:: Task brief ::
The result should be every line of the listing that holds the word "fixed".

:: Data provided ::
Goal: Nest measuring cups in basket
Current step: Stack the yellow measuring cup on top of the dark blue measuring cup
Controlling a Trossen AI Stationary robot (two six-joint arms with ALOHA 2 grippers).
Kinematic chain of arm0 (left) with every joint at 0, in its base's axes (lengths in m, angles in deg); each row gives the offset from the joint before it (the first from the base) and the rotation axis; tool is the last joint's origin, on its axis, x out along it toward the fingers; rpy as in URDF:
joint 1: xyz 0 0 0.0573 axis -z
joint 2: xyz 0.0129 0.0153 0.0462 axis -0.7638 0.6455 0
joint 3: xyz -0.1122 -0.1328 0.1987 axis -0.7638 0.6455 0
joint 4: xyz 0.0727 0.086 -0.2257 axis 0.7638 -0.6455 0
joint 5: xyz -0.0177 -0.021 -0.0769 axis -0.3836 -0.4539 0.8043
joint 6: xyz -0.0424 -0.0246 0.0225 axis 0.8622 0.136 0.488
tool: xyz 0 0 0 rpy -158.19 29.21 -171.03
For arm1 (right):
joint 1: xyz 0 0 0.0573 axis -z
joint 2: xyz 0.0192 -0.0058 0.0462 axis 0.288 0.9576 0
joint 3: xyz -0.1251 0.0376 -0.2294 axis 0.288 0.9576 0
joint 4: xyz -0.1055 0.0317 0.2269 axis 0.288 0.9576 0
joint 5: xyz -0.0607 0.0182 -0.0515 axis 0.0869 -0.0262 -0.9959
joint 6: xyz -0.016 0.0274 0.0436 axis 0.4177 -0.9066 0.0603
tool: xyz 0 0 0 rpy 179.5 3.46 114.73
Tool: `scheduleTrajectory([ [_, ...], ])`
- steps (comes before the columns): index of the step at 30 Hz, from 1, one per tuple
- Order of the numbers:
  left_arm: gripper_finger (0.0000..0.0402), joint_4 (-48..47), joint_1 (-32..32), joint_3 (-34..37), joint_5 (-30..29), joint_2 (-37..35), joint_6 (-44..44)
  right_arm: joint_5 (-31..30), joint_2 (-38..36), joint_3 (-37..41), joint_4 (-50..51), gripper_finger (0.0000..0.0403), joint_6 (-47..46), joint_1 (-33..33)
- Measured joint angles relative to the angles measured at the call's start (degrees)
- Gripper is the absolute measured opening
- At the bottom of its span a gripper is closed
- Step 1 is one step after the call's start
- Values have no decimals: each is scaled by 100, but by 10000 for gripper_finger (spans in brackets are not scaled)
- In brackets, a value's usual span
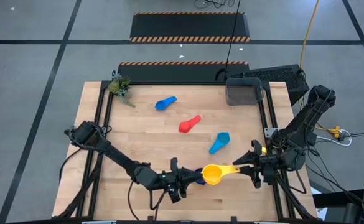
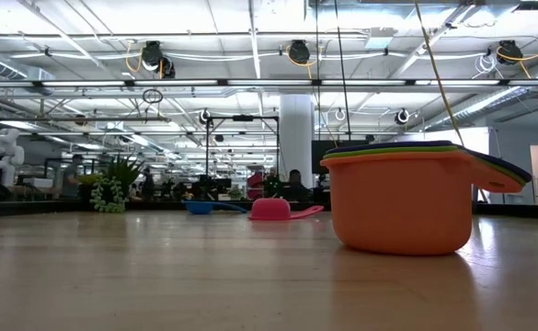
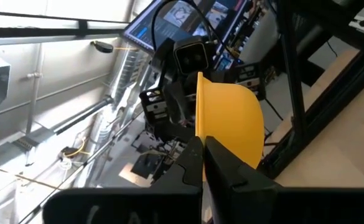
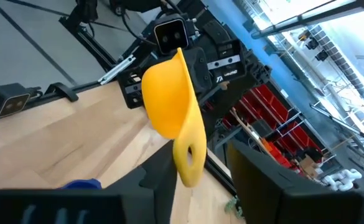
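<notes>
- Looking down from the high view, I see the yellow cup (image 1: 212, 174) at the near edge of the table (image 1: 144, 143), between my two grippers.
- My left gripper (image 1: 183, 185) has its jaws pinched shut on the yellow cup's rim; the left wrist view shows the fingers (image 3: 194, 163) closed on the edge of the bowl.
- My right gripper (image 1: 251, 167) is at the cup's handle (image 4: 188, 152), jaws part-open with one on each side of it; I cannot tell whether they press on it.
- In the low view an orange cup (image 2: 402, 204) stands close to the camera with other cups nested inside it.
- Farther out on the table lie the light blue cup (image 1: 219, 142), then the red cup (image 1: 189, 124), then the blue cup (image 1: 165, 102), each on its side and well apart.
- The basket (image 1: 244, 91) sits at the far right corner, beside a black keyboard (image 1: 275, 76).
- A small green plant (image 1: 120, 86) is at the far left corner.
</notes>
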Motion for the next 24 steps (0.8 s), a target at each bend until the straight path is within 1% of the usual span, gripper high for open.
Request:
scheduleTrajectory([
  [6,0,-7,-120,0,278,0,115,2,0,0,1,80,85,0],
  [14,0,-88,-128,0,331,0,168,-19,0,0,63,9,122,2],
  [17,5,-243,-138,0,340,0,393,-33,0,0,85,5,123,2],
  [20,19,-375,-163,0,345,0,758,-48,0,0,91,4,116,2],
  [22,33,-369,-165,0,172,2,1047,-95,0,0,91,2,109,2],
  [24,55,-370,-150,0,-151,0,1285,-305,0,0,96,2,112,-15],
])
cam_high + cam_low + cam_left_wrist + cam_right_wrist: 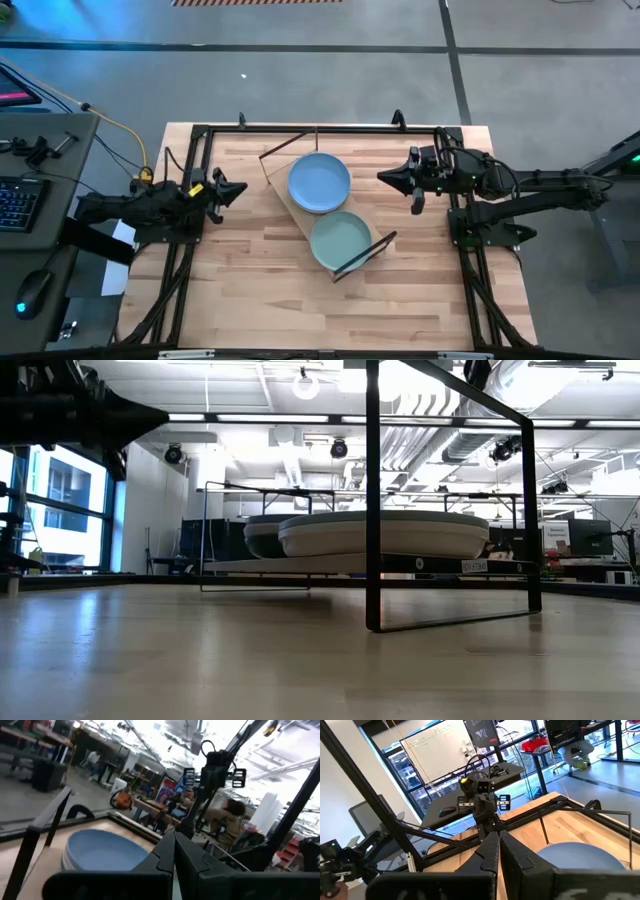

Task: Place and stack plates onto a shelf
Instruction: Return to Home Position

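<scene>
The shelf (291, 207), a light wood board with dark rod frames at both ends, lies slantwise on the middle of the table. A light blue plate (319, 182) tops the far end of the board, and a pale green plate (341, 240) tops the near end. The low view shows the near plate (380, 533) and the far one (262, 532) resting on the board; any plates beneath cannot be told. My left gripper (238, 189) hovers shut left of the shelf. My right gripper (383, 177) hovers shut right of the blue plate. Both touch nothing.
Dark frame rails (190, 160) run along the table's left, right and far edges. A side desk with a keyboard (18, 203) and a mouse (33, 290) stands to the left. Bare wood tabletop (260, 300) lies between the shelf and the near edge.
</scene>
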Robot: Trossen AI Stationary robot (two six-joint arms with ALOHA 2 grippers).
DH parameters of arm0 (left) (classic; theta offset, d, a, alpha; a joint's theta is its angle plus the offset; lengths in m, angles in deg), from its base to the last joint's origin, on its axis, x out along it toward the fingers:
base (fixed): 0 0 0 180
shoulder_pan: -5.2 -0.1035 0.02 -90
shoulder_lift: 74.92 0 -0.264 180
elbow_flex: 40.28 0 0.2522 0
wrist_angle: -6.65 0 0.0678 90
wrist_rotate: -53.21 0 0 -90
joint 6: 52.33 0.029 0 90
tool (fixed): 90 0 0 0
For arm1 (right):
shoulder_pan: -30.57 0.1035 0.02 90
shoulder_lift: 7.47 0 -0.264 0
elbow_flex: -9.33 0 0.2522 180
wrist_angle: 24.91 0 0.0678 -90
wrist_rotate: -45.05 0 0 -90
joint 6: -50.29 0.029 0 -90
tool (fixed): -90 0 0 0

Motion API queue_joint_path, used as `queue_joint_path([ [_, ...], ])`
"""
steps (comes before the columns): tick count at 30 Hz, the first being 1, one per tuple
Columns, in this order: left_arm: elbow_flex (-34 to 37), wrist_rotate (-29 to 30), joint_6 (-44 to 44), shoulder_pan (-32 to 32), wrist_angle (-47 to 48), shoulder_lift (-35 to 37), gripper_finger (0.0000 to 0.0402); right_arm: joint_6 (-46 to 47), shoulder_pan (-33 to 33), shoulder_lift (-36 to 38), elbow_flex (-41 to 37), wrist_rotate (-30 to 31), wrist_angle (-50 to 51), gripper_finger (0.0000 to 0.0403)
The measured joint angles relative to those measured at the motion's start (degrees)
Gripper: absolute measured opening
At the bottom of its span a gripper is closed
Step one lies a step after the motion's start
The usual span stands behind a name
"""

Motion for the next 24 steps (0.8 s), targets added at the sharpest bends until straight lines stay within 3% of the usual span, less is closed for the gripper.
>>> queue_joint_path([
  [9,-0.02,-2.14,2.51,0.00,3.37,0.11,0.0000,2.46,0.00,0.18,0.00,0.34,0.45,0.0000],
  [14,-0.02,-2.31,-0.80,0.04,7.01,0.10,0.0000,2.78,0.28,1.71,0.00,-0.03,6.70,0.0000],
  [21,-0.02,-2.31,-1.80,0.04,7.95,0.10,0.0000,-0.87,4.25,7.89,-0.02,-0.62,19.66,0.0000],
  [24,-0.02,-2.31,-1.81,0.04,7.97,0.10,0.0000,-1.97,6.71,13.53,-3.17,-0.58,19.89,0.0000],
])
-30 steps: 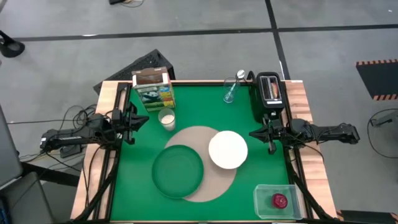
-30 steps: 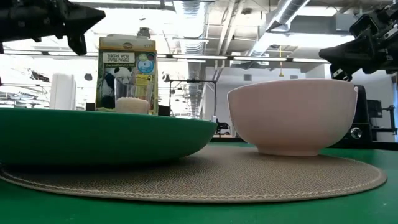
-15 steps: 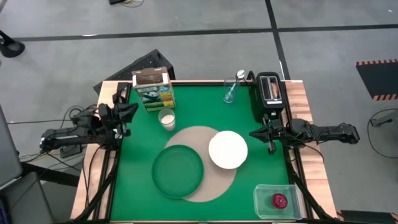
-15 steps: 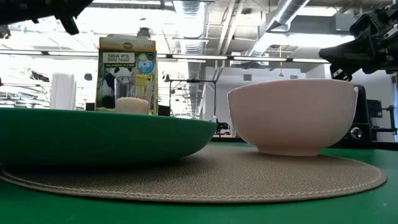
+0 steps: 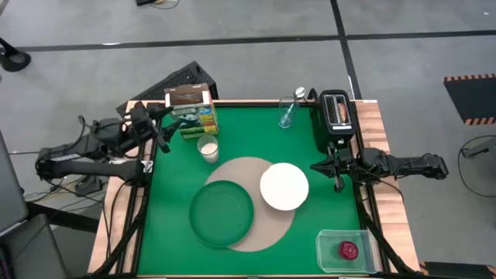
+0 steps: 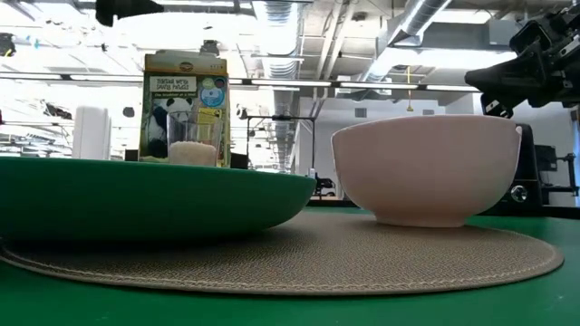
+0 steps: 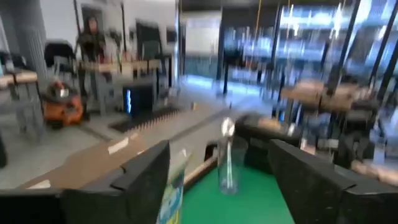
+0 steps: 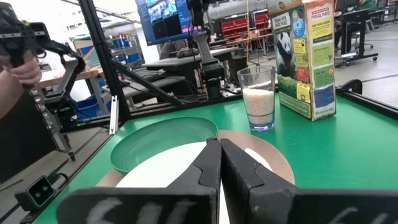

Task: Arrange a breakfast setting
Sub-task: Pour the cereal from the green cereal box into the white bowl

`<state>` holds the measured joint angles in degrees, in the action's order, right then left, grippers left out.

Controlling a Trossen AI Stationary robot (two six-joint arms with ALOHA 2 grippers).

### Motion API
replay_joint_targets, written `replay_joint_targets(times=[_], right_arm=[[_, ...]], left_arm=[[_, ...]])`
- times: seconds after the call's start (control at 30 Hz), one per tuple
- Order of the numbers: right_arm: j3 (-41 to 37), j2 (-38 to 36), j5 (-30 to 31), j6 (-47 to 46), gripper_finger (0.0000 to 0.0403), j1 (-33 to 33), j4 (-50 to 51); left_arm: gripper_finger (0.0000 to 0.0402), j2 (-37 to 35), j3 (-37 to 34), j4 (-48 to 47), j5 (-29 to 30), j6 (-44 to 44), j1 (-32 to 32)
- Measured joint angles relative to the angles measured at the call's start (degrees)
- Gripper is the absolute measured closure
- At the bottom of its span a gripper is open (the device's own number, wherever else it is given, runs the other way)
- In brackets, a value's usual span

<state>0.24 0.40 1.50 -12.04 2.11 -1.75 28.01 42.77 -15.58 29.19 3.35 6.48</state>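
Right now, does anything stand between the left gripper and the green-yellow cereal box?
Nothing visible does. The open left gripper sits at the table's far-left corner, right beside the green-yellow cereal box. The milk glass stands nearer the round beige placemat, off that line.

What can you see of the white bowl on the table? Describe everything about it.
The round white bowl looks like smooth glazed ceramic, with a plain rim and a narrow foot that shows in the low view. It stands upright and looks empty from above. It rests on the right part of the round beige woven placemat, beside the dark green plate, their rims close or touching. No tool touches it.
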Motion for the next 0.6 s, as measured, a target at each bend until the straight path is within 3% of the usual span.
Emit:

:: Task answer ::
base (fixed): 0 0 0 180
tool (fixed): 90 0 0 0
tool (fixed): -90 0 0 0

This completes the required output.